One emphasis will be in the field of disability discrimination. The EEOC has issued new regulations which auger an increase in claims and cases in this area.  The definition of disability is now so broad that there may be few employees who do not reach that threshold, whether the disability is temporary, or the employee has recovered or is “regarded as” having the disability.  The emphasis for employers will be on whether the alleged victim can perform the essential functions of the job and what reasonable accommodation can be made to allow him or her to qualify for the position.  Employers are well advised to pay strict attention to job descriptions to identify the essential functions of each job and to engage in a discussion of what accommodations are “reasonable” before rejecting an applicant with a disability or refusing to make a particular accommodation on the grounds that it is not reasonable.
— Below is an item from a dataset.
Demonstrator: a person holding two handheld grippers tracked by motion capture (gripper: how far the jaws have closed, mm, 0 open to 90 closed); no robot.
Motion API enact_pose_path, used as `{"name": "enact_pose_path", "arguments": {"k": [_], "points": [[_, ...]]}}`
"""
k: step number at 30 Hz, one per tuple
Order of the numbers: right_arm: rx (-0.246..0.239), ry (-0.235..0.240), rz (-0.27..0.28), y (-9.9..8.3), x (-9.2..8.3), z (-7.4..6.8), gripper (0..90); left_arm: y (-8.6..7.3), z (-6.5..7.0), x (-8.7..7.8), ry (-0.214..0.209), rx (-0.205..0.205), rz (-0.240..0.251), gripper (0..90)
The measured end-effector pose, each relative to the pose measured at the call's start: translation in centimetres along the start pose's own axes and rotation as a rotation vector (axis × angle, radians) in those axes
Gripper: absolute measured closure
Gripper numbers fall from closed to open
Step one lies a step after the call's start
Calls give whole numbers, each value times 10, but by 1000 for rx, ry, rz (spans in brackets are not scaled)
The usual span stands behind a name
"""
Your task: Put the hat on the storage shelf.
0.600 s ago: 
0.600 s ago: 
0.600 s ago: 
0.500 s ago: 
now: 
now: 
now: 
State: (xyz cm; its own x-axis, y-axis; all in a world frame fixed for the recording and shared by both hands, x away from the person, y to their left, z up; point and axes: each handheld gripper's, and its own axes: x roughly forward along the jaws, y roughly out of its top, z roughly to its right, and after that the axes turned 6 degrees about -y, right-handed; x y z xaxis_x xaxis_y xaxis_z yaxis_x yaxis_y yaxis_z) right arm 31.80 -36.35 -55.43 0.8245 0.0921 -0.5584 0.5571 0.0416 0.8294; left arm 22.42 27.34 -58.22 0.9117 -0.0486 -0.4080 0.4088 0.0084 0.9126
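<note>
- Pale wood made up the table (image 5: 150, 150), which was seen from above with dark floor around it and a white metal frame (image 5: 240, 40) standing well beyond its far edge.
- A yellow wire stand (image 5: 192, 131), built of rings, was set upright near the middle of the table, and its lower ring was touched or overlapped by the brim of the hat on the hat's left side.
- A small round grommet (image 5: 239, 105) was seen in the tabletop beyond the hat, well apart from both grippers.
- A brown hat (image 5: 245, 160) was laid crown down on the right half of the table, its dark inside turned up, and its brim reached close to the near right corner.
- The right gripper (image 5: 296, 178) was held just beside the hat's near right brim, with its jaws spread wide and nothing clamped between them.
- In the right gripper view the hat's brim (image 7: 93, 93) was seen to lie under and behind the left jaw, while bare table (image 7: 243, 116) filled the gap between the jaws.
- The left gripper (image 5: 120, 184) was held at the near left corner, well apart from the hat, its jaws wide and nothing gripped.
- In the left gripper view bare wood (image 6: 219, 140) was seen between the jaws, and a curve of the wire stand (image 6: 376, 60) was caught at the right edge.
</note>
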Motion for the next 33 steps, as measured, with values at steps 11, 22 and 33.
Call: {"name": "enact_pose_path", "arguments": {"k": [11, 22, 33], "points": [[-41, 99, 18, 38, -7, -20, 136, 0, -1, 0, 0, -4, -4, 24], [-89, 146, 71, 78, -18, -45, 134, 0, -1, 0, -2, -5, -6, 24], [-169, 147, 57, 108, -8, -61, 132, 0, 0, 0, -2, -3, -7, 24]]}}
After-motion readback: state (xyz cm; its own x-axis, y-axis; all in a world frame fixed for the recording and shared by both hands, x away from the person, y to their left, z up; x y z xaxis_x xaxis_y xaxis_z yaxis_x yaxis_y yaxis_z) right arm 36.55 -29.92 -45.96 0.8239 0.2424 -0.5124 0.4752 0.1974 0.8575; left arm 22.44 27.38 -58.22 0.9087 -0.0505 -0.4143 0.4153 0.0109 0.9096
A comprehensive analysis of the major changes in ADA enforcement can be found in the firm’s Act Now Advisory.

The EEOC will also be paying special attention to discrimination in hiring as the job market improves.  Thus, another major push will follow from the EEOC’s conclusion that credit checks can lead to class-wide disparate impact because minorities and women may have more credit problems than others and that creditworthiness is not a good predictor of qualification for the vast majority of jobs or of threats to the employer which would warrant their exclusion.  See the firm's Act Now Advisory for more details.  (Several states have already passed or are considering legislation that substantially limits employers’ ability to base employment decisions on credit reports.)  

Another area the EEOC will be examining is whether being out of work is a proper criteria for rejecting applicants, on the theory that minorities and women as a group may have been more adversely affected by layoffs in this recession.   This theory may be bolstered by statistics that unemployment rates for white males may be significantly lower than the unemployment rates for minorities and women

Finally, the EEOC will be looking at English-only rules in non-English speaking work forces. The test here will be whether speaking English is necessary within certain areas of an employer’s operation, such as public areas where employees interact with patrons.  The EEOC will likely view with suspicion disciplinary action against employees for speaking a native language to co-workers.